Induction and Recursion

Failure to find a counterexample to a given algorithm does not mean “it is obvious” that the algorithm is correct.
A proof or demonstration of correctness is needed.

ℹ️

Recursion = Mathemathical Induction in action $ \rightarrow $ used to verify the correctness of a recursive or incremental insertion algorithm.

Increment Example

Increment(y):
    if y == 0:
        return 1
    else if y mod 2 == 1:
        return 2 * Increment(⌊y / 2⌋)
    else:
        return y + 1

Base case

y = 0, Increment(0) = 1
0 + 1 = 1

So Increment(0) = 0 + 1, thus P(0) holds

Inductive Step (Strong Induction Hypothesis) Assume that $ P(k) $ holds for all $ k < y $,

for all natural numbers less than y, assume $ Increment(k) = k + 1 $.

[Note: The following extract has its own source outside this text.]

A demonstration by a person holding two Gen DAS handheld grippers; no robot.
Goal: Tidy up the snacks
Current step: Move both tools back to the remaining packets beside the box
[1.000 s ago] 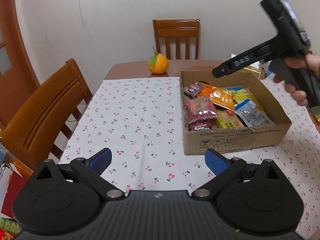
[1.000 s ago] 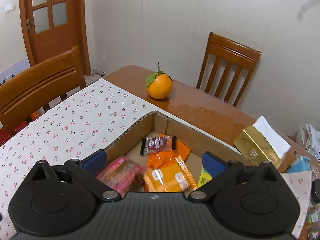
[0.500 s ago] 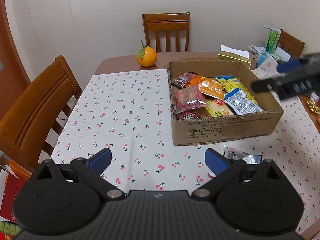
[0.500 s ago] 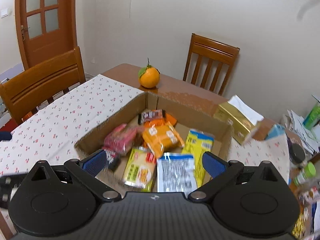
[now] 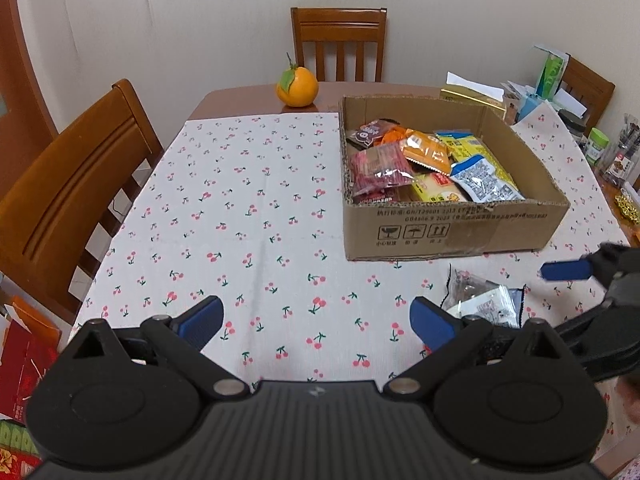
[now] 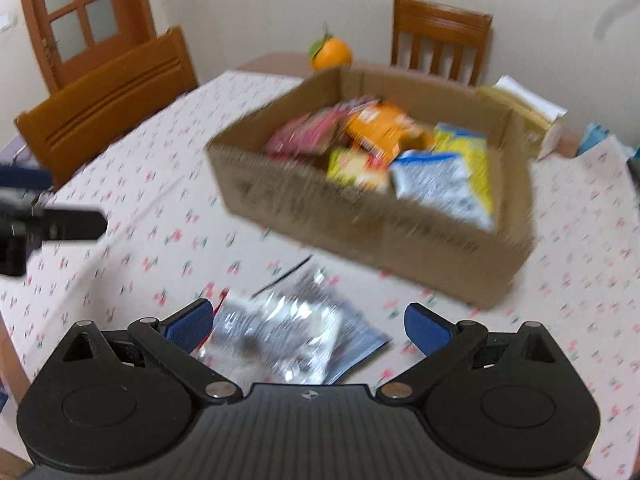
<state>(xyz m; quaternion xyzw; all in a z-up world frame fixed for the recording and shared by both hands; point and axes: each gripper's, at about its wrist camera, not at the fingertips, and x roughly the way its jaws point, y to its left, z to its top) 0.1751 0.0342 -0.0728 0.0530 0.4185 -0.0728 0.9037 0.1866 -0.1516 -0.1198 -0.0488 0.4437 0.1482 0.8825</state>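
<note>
A cardboard box point(image 5: 452, 236) holds several snack packets point(image 5: 424, 152) on the cherry-print tablecloth; it also shows, blurred, in the right wrist view point(image 6: 360, 216). A silver and dark snack packet point(image 5: 486, 300) lies loose on the cloth in front of the box. In the right wrist view that packet point(image 6: 288, 336) lies just ahead, between the open fingers of my right gripper point(image 6: 308, 324). My left gripper point(image 5: 316, 320) is open and empty above the cloth, left of the packet. One blue fingertip point(image 5: 566, 270) of the right gripper shows at the right edge of the left wrist view.
An orange point(image 5: 298, 86) sits at the table's far end. Wooden chairs stand at the far side point(image 5: 340, 44) and the left side point(image 5: 76, 184). A gold tissue box point(image 5: 472, 94), jars and clutter point(image 5: 600, 148) crowd the far right. A door point(image 6: 80, 12) is at the left.
My right gripper has dropped from above the box to low over the cloth in front of it, by the loose packet. My left gripper has pulled back and risen, widening its view.
</note>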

Must show that $ P(y) $ holds: $ Increment(y) = y + 1 $

Case 1: $ y $ is even

Let $ y = 2m, \text{ for some } m \in \mathbb{N} $, then

$ Increment(2m) = 2m + 1 $

Thus $ Increment(y) = y + 1 $ (desired result)

Case 2: $ y $ is odd

Let $ y = 2m + 1 $ for some integer $ m $, then

$$ \begin{align*} Increment(\lfloor 2m + 1 \rfloor) &= 2 * Increment(\lfloor m + 1/2 \rfloor) \\ &= 2 * Increment(m) &= 2 * (m + 1) = 2m + 2 = y + 1 \end{align*} $$

Thus $ Increment(y) = y + 1 $

Proof by Contradiction

Assume that the hypothesis is false.
Develop some logical consequences of this assumption.
Show that one consequence is demonstrably false, thereby showing that the assumption is incorrect and the hypothesis is true.

Euclid's proof that there are infinite number of prime numbers that have no non-trivial factors, only 1 and itself

Prime numbers: 2, 3, 5, 7, 11, …

Assume that there are only a finite $ m $ number of primes: $ p_1, \dots, p_m $

The integer formed as the product of “all” the listed primes: $$ N = \prod_{i =1}^{m} p_i $$

$ N $ is divisible by any of known primes.
Consider $ N + 1 $
- If $ p_i $ divides both $ N \text{and} N + 1 $, then it must divide their difference: $$ (N + 1) - N = 1 $$

Since no prime divides 1, $ N + 1 $ is a prime itself

However, it is missing from the list of $ m $ all known primes (contradiction).

Thus there cannot be a bounded number of primes.

Modeling the Problem

The art of formulating your application in terms of precisely described, well-understood problems.

Formulate Problem in terms of computing properties of common structures

Permutations: arrangements, or ordering of items
- {1, 2, 3, 4} and {4, 3, 2, 1}: 2 distict permutations of the same set of four integers.
- “arrangement”, “tour”, “ordering”, “sequence”.
Subsets: selections from a set of items.
- Ex: {1, 2, 3} and {2}
- Order does not matter: {1, 2, 3} = {3, 2, 1}.
- “cluster”, “collection”, “committee”, “group”, “packaging”, “selection”.
Trees: hierarchical relationship between items.
- “hierarchy”, “dominance relationship”, “ancestor/descendant relationship”, “taxonomy”.
Graphs: relationships between arbitrary pairs of objects.
- “network”, “circuit”, “web”, “relationship”.
Points: locations in some geometric space.
- “sites”, “positions”, “data records”, “location”.
Polygons: regions in some geometric spaces.
- “shapes”, “regions”, “configurations”, “boundaries”.
String: sequences of characters, or patterns.
- “text”, “characters”, “patterns”, “labels”.

Recursive Objects

Decomposition rules
Basis cases
- the specification of the smallest and simplest objects where the decomposition stops.